> _What is needed_:
Of the material below, only the lines from the line containing "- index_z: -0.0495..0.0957" down to the line containing "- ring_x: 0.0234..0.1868" belong in the answer, written out exactly.

= = = =

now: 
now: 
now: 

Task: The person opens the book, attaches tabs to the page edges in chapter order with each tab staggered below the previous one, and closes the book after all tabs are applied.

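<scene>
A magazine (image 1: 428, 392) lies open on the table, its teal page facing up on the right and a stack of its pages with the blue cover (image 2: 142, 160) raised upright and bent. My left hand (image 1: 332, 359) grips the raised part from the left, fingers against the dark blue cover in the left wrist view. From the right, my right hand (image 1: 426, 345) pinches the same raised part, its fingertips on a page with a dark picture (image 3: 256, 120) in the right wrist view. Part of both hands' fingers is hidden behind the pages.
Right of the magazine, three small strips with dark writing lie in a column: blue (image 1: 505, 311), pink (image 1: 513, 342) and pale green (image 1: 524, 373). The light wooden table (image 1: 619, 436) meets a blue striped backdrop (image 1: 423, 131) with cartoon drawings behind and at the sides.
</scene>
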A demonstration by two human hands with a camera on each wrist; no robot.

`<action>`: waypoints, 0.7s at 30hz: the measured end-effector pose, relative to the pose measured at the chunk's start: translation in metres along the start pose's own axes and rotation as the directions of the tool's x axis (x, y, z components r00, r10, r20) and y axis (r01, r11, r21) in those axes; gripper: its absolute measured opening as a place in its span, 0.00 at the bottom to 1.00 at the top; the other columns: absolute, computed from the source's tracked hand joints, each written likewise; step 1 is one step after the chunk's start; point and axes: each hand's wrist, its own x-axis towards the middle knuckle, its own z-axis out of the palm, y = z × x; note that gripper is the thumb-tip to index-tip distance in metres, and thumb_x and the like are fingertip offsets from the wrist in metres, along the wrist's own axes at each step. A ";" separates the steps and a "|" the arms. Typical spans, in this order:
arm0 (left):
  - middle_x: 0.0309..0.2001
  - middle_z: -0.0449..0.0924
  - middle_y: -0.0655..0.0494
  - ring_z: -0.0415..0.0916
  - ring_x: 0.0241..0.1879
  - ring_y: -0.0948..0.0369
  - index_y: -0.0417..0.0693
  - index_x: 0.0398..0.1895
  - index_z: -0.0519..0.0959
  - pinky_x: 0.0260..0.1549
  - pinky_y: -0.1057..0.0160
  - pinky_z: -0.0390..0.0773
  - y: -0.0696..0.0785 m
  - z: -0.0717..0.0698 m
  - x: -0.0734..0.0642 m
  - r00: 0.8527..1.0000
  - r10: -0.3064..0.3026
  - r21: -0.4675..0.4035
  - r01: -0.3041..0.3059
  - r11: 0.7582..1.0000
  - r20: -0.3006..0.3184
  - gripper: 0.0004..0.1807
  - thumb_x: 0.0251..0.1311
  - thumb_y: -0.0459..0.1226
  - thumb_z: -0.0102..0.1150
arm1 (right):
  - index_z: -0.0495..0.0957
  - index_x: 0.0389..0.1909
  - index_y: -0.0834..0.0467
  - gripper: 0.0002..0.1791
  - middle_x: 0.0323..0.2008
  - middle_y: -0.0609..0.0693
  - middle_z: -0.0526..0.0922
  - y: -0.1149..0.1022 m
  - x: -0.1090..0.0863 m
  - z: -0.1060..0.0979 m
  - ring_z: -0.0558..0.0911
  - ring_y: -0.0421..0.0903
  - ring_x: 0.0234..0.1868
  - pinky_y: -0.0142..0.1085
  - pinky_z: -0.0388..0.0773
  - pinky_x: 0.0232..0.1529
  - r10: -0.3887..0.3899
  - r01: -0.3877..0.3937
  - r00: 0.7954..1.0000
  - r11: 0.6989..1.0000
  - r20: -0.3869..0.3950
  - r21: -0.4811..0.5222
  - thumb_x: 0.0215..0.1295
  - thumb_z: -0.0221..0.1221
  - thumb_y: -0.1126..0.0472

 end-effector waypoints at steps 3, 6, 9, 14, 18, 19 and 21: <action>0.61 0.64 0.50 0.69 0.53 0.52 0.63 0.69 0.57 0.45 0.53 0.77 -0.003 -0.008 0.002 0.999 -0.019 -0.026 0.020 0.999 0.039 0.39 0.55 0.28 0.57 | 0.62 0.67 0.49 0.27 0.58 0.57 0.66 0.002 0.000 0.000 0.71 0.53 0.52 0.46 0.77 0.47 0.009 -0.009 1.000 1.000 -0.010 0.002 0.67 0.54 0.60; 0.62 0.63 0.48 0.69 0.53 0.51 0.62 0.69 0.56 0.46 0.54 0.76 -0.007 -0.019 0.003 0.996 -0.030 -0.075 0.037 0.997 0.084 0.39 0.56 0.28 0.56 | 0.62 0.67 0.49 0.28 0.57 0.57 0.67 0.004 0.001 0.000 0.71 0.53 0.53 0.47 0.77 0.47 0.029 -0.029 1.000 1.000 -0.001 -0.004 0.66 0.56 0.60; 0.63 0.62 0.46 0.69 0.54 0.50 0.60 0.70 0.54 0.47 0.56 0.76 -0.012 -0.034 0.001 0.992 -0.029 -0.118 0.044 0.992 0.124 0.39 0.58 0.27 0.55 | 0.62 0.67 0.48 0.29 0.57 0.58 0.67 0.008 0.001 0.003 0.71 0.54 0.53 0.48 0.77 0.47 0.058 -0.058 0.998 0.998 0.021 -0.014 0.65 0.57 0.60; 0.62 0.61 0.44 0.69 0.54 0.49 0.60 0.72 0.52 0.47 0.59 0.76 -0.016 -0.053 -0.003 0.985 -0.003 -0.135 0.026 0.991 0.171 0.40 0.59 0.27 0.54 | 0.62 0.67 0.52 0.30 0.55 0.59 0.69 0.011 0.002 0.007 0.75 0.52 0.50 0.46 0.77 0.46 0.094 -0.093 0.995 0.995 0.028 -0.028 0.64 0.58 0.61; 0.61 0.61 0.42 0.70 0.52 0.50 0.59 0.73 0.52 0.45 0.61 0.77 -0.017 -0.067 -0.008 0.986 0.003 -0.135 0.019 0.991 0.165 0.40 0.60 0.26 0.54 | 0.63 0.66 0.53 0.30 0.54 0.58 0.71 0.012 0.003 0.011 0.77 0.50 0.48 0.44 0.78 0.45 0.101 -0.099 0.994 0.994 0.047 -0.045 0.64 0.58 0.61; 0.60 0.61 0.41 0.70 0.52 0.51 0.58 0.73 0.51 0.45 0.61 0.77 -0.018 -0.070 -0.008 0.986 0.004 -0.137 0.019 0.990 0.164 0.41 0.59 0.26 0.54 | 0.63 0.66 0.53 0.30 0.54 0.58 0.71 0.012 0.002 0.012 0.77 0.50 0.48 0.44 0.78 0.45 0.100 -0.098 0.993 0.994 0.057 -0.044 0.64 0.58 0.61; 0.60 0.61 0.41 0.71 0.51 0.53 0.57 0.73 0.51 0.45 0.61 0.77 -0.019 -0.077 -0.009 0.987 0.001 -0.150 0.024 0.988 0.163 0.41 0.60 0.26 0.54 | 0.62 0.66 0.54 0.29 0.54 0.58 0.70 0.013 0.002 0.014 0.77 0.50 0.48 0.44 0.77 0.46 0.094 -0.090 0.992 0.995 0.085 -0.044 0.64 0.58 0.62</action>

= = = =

> _Answer to this exercise_:
  - index_z: -0.0495..0.0957
  - index_x: 0.0389..0.1909
  - index_y: -0.0834..0.0467
  - gripper: 0.0002..0.1791
  - middle_x: 0.0323..0.2008
  - middle_y: -0.0609..0.0693
  - middle_z: -0.0526..0.0922
  - y: -0.1149..0.1022 m
  - x: -0.1090..0.0863 m
  - z: -0.1060..0.0979 m
  - ring_z: -0.0558..0.0911
  - ring_y: -0.0421..0.0903
  - ring_x: 0.0234..0.1868

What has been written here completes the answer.